▸ **ACTIVITY**
Those lines of the records that contain "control" are to be located and copied.

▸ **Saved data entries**
———

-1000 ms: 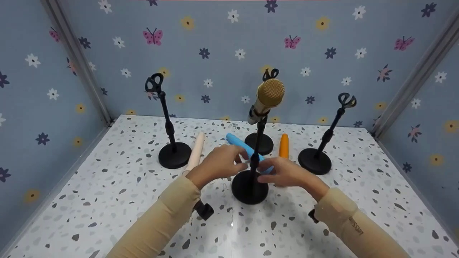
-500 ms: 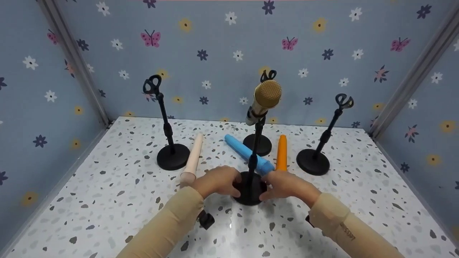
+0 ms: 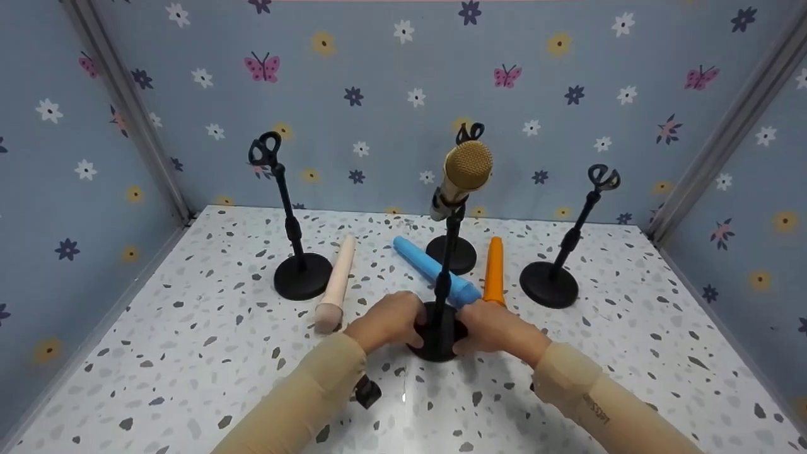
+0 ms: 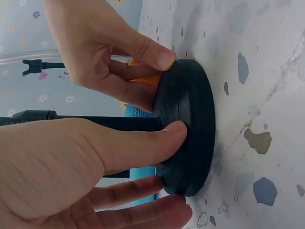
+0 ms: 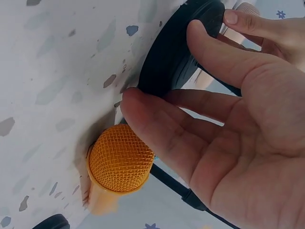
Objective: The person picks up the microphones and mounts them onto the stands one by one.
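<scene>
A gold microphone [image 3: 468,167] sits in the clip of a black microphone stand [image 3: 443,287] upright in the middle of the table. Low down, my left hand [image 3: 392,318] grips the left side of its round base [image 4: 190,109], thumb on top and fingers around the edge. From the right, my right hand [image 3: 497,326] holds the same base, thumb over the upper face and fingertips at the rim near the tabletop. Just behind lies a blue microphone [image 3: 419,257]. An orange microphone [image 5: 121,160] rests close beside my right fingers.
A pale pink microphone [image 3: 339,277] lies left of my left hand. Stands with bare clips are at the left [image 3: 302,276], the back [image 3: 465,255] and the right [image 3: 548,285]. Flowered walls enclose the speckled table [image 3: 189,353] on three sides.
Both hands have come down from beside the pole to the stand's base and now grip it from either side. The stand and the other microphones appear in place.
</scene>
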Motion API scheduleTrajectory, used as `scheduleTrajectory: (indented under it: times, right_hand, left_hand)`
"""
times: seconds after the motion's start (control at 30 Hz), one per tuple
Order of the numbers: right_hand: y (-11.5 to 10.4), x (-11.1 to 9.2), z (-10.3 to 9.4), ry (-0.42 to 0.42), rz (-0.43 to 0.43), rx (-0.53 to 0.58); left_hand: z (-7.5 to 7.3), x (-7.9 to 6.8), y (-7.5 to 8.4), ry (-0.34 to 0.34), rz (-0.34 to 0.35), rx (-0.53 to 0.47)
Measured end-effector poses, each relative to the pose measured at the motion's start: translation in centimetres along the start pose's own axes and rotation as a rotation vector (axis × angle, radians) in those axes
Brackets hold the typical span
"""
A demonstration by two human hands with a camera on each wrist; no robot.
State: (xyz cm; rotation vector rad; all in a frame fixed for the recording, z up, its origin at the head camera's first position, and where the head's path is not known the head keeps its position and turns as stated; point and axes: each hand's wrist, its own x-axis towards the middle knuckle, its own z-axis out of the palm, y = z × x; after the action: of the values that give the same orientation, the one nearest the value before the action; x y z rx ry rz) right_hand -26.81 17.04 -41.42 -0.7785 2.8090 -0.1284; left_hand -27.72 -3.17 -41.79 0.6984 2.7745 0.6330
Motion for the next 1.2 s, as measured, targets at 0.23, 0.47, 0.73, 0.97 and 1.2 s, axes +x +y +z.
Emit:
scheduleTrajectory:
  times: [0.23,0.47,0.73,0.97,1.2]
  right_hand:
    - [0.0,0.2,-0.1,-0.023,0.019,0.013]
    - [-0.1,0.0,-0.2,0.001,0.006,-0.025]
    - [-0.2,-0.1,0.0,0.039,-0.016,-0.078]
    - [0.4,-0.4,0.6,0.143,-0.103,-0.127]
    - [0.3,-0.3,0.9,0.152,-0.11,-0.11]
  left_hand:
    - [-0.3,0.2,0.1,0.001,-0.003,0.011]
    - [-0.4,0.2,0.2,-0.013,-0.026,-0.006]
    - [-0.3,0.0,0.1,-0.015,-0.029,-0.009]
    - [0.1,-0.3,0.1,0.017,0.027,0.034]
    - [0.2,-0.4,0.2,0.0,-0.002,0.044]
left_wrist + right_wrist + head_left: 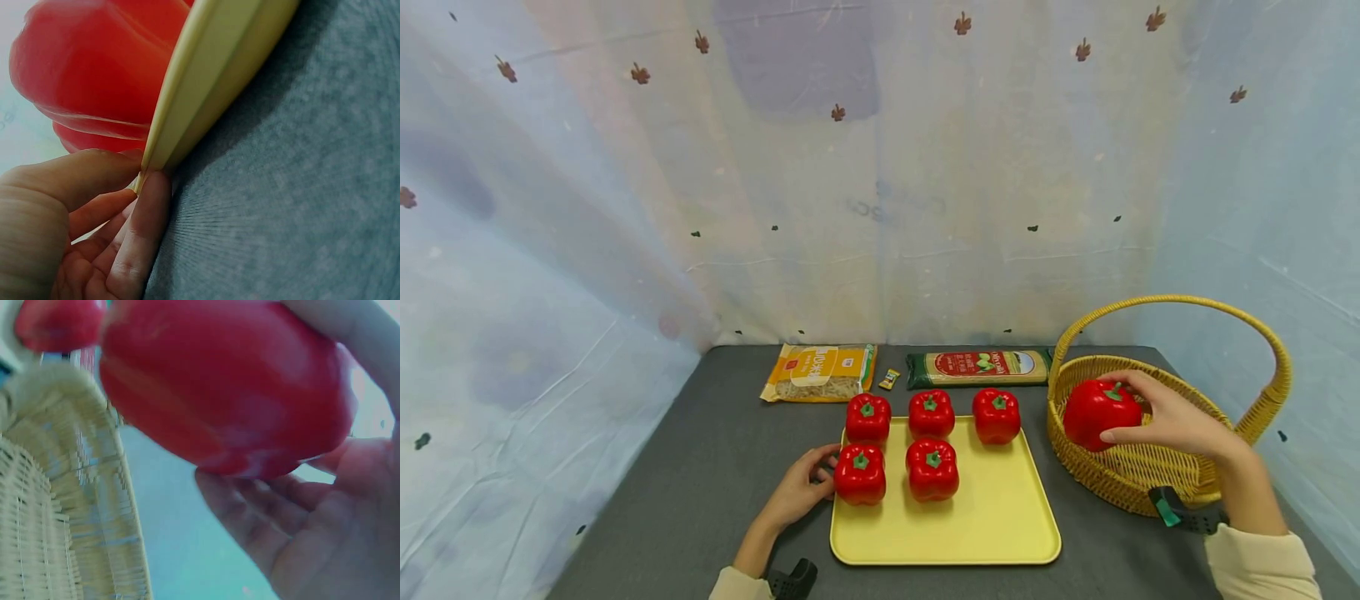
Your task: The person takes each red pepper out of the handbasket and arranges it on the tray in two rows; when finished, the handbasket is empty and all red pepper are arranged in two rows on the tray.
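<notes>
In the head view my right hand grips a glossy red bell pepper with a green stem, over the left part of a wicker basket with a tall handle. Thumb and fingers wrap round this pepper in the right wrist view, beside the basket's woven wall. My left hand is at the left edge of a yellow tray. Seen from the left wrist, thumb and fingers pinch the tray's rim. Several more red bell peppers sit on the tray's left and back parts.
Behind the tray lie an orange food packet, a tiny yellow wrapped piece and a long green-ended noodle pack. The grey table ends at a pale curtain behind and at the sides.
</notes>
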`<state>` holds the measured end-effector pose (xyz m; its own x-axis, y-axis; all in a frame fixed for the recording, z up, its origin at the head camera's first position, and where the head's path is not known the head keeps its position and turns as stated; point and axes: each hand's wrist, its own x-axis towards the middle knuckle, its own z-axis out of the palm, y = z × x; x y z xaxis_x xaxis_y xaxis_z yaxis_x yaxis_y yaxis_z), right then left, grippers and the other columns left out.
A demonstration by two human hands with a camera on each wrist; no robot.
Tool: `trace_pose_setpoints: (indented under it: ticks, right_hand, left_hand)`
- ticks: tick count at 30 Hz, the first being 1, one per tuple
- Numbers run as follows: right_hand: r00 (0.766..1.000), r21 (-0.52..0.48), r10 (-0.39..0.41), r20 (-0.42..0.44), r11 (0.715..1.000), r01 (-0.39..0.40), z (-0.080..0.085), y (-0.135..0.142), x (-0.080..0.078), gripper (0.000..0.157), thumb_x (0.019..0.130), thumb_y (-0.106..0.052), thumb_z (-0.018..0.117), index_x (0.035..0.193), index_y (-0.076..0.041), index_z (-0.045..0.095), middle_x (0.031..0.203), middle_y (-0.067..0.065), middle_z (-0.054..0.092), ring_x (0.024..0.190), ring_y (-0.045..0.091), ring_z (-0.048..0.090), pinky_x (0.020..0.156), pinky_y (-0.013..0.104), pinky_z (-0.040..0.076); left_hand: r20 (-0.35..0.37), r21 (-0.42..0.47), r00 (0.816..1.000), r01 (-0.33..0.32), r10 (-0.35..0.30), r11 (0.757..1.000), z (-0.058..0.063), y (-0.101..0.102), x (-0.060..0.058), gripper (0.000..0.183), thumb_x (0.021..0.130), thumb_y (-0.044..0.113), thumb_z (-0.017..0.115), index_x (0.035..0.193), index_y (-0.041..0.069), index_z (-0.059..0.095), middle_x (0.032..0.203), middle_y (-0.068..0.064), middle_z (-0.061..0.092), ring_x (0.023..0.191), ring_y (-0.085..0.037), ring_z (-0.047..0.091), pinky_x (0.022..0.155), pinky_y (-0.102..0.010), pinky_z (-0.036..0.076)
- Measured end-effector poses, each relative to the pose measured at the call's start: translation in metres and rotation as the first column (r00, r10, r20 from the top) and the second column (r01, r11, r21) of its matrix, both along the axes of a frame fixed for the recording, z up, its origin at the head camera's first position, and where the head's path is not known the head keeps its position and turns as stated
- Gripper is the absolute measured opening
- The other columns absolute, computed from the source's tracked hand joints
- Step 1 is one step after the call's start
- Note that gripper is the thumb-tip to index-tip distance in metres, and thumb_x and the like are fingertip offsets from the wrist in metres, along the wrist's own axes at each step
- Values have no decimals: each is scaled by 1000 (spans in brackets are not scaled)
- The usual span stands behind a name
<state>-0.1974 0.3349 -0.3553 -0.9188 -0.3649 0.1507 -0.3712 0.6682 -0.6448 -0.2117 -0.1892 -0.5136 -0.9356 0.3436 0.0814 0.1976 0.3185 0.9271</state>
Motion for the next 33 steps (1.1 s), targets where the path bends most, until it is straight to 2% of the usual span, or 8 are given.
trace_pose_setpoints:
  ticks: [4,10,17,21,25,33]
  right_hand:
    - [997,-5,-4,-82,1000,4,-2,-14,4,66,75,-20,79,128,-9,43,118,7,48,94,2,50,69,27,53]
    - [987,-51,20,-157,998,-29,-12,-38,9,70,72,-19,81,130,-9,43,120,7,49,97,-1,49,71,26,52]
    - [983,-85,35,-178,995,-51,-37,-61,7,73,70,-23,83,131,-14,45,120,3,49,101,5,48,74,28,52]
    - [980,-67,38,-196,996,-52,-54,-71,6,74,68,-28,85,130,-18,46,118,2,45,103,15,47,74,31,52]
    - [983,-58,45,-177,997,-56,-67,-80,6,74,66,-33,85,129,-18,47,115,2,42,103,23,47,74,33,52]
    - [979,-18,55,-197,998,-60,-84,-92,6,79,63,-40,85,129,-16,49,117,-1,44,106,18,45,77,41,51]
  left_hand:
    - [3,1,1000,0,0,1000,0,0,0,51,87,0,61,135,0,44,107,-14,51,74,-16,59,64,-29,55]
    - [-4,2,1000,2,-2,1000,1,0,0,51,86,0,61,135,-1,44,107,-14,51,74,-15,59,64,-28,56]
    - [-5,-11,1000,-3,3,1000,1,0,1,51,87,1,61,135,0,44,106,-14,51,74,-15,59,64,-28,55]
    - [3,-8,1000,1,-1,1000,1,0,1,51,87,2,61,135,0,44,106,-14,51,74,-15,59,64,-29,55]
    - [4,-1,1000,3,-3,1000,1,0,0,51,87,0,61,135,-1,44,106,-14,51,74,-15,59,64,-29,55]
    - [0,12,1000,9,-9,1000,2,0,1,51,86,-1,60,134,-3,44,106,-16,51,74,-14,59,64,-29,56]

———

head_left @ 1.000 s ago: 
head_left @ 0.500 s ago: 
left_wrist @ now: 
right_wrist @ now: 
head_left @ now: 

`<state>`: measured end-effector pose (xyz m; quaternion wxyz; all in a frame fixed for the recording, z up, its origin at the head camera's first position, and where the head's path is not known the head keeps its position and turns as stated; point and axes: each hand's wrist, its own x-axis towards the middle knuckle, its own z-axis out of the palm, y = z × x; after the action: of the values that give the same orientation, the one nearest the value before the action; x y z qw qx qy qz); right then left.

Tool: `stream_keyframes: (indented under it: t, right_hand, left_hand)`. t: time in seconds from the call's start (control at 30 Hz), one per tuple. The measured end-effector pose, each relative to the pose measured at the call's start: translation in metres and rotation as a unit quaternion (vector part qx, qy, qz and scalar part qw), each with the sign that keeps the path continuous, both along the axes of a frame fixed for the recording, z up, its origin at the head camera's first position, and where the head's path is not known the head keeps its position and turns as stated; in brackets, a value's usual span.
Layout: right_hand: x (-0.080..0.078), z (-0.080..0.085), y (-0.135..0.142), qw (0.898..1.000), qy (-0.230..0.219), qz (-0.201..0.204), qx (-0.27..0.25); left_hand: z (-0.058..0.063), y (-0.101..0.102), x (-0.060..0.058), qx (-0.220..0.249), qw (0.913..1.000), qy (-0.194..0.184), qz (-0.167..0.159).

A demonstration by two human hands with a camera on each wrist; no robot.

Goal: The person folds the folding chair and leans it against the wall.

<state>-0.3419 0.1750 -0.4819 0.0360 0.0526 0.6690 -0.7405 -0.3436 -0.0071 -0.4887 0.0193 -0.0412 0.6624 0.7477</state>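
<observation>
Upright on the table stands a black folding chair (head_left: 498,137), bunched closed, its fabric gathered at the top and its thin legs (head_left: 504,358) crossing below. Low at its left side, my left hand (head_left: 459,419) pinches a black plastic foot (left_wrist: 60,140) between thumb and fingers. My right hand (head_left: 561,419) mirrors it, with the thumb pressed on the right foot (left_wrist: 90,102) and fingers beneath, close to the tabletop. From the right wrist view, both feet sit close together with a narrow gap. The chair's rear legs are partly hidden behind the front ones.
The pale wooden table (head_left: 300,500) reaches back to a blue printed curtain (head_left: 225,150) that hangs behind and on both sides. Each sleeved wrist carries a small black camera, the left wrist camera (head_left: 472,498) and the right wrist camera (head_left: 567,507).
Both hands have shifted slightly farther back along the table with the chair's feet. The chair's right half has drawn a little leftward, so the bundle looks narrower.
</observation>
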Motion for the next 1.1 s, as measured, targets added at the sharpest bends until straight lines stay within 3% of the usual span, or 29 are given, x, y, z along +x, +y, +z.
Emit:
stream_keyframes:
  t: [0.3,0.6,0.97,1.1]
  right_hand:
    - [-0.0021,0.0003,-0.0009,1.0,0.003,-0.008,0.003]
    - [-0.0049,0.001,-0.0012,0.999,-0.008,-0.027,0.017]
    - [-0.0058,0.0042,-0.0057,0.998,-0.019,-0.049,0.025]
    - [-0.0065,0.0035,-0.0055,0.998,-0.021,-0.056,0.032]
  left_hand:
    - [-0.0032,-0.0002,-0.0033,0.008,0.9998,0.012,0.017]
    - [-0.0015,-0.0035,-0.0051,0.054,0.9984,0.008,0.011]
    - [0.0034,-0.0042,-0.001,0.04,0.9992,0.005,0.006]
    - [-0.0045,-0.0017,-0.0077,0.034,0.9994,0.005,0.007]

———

▸ **EXERCISE RESPONSE**
times: seconds after the motion's start (control at 30 Hz), one per tuple
Tool: `stream_keyframes: (indented under it: t, right_hand, left_hand)`. t: time in seconds from the call's start (control at 30 Hz), one per tuple. The measured end-effector pose, each relative to the pose measured at the call's start: translation in metres and rotation as a unit quaternion (vector part qx, qy, qz and scalar part qw), each with the sign that keeps the path continuous, both along the axes of a frame fixed for the recording, z up, its origin at the head camera's first position, and where the head's path is not known the head keeps its position and turns as stated; in brackets, a value's usual span.

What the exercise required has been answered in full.